## Work request
For this exercise, the reply is the listing below, reproduced exactly.

## Data shown
━━━

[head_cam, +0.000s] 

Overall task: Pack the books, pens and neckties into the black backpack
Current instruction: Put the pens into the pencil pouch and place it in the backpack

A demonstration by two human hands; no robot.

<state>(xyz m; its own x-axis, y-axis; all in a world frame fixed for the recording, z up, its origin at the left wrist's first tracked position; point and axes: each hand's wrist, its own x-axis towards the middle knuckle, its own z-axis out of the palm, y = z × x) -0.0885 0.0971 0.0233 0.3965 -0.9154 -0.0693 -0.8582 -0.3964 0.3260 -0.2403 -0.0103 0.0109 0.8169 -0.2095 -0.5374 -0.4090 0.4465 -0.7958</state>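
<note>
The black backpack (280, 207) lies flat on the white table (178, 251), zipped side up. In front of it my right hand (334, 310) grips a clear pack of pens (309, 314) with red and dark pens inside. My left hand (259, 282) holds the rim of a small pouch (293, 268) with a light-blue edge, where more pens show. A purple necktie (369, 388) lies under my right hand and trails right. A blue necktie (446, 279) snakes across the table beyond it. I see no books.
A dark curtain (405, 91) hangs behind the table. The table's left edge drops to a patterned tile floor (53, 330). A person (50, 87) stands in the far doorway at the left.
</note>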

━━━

## Reply to the exercise
[head_cam, +0.000s] 

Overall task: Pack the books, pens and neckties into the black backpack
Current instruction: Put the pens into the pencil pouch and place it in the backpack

A demonstration by two human hands; no robot.

<state>(xyz m; its own x-axis, y-axis; all in a world frame fixed for the recording, z up, its origin at the left wrist's first tracked position; point and axes: each hand's wrist, its own x-axis towards the middle knuckle, its own z-axis out of the palm, y = z × x) -0.0885 0.0971 0.0233 0.3965 -0.9154 -0.0693 -0.8582 -0.3964 0.3260 -0.2403 -0.0103 0.0109 0.8169 -0.2095 -0.5374 -0.4090 0.4465 -0.7958</state>
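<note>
The black backpack (280, 207) lies flat on the white table (178, 251), zipped side up. In front of it my right hand (334, 310) grips a clear pack of pens (309, 314) with red and dark pens inside. My left hand (259, 282) holds the rim of a small pouch (293, 268) with a light-blue edge, where more pens show. A purple necktie (369, 388) lies under my right hand and trails right. A blue necktie (446, 279) snakes across the table beyond it. I see no books.
A dark curtain (405, 91) hangs behind the table. The table's left edge drops to a patterned tile floor (53, 330). A person (50, 87) stands in the far doorway at the left.
</note>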

The output as shown is complete.